MapReduce is a good example of what Google co-founder Page is talking about when he talks about "10x" - doing things 10 times better, not 10 percent better than they've been done before. MapReduce didn't make one type of operation a little faster. It allowed every programmer at Google to do things they might never have attempted otherwise.
At this point, the real facts about Jeff Dean may be starting to sound a bit like fake Jeff Dean facts. Dean himself laughs at the phenomenon, calling it "a little embarrassing, but flattering too." The thing to keep in mind, he says, is that his real accomplishments are almost always the product of collaboration.
Almost every morning, he comes into work at the GooglePlex in Mountain View, Calif., and sits down for coffee with the same core group of people. "We've made 20,000 cappuccinos together" over the years, he estimates. These people don't all work together.

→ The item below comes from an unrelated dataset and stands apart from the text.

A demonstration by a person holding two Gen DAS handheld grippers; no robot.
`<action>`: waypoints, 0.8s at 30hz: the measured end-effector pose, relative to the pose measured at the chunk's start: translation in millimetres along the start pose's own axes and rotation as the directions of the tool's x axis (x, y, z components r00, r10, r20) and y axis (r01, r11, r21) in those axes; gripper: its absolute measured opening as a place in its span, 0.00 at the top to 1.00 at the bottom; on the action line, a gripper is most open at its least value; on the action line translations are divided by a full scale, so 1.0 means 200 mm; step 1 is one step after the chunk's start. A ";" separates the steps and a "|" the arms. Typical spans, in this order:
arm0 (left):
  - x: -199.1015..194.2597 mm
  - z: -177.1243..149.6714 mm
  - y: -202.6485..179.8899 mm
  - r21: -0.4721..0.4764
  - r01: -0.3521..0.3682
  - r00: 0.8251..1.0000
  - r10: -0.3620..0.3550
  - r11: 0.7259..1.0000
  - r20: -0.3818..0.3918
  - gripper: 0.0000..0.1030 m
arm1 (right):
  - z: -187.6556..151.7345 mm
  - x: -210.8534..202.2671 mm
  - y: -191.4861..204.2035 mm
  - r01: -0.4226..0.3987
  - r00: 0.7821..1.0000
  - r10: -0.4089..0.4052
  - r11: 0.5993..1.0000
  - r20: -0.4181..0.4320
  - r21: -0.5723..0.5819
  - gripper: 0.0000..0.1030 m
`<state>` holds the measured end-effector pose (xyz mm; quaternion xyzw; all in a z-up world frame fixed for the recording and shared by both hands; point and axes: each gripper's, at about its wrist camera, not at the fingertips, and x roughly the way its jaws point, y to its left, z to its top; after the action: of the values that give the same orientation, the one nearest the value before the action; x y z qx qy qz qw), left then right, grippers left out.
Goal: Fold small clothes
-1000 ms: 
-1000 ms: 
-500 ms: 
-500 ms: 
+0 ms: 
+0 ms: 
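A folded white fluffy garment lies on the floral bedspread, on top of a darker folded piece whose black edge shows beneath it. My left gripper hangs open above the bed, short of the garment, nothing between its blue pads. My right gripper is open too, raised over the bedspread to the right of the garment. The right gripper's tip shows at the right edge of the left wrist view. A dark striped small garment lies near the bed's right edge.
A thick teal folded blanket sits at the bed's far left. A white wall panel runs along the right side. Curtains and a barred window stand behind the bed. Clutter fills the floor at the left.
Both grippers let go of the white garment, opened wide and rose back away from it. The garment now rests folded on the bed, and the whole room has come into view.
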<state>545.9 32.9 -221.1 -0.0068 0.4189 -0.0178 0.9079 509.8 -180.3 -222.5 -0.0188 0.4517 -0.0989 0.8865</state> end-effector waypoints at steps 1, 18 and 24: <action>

In fact, as Google has grown, some have moved to different buildings on opposite sides of the campus. But when they get together to dish about what they're doing, their problems spark ideas in one another, Dean says. These coffee talks are what has enabled Dean to put his expertise in optimization, parallelization and software infrastructure to work on such a wide array of projects. That and healthy doses of ambition and confidence. "He's always very enthusiastic and optimistic about how much we can get done," says Ghemawat, his longtime collaborator. "It's hard to discourage him."